You should minimize your risk factors, which include:
- Smoking.
- Consistently high blood glucose levels.
- High blood pressure (hypertension).
- High cholesterol.
- Extreme insulin resistance.
You cannot control some risk factors, such as age, race (African American or Native American), and other genetic factors. But you can reduce your risk for diabetic nephropathy by not smoking, controlling both your blood glucose and your blood pressure, losing weight, and having a yearly screening test for protein in your urine.
When the kidneys are damaged by diabetes, they cannot properly filter wastes from your body and they begin to eliminate an essential protein, albumin. Your health professional can monitor your urine for the amount of albumin you are losing and use this information to detect kidney damage as early as possible.

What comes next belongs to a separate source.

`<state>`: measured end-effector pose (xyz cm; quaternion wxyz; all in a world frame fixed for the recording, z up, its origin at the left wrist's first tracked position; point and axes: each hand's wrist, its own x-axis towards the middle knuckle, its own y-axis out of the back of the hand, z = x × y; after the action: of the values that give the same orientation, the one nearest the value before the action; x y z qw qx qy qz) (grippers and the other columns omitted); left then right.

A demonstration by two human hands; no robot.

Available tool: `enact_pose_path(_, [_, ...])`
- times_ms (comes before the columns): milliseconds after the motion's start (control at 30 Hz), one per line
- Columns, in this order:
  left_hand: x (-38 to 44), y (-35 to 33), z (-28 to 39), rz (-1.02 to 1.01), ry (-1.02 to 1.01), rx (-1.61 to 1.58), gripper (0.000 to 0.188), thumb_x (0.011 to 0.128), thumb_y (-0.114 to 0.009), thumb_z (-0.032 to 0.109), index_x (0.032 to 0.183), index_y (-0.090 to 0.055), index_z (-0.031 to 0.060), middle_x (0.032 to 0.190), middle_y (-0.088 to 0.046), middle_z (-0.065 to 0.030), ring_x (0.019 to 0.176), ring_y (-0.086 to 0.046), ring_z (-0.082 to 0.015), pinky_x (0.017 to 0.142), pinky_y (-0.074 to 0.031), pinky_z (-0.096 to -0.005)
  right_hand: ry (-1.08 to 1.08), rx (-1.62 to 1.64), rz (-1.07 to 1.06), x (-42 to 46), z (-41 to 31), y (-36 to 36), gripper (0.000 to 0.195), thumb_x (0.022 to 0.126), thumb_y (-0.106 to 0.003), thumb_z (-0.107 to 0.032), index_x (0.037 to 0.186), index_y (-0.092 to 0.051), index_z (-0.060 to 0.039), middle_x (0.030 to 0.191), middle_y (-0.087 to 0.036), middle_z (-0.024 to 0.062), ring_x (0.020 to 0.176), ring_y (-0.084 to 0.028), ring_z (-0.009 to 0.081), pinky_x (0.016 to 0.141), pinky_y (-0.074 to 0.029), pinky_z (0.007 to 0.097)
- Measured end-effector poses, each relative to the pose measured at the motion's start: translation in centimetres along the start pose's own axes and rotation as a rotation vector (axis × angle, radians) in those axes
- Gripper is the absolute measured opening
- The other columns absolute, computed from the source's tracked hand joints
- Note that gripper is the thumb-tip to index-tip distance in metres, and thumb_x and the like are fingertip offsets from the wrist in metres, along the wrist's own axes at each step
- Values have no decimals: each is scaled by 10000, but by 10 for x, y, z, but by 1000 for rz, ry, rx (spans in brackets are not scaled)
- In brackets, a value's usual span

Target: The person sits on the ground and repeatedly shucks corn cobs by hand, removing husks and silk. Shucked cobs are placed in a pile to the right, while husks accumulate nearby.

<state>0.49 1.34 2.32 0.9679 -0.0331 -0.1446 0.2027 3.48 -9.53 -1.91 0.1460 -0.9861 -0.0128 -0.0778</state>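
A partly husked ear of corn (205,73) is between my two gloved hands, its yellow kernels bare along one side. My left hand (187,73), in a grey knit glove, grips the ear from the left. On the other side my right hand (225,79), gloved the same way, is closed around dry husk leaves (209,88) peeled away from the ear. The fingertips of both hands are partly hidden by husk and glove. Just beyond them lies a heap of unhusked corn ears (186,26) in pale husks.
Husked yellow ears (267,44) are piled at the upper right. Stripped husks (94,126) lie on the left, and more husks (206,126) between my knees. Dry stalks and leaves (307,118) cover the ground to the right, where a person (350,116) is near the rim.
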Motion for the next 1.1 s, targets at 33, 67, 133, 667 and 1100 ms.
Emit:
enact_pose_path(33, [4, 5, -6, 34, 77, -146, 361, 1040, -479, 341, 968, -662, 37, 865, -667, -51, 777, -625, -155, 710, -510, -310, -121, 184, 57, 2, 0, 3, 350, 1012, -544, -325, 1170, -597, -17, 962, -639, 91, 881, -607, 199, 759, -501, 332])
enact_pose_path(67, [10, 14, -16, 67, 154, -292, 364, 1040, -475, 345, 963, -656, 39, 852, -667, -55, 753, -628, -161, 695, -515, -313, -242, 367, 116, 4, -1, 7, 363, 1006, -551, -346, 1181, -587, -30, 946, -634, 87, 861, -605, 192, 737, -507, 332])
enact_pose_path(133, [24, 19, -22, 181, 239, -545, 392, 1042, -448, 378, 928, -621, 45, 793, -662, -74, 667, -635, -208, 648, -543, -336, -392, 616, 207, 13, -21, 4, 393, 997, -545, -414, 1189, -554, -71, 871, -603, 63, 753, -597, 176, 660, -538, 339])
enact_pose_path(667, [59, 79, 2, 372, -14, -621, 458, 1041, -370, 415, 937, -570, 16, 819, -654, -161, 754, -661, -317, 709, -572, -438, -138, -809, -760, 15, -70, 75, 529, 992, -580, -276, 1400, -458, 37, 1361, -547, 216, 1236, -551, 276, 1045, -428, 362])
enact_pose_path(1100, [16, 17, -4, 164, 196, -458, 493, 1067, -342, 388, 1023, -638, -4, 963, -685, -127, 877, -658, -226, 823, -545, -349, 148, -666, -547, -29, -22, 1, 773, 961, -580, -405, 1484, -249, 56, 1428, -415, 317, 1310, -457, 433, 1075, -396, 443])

- A microalbuminuria test detects very small amounts of protein in your urine, indicating early kidney damage. If you have small amounts of protein in your urine, your doctor will prescribe a medicine to slow the progression of the disease. Microalbuminuria also is a sign that you are at risk for heart disease.
- A macroalbuminuria test can reveal large amounts of protein in the urine, indicating severe damage to the kidneys and possible kidney failure.
The difference between these two tests is shown in the table below.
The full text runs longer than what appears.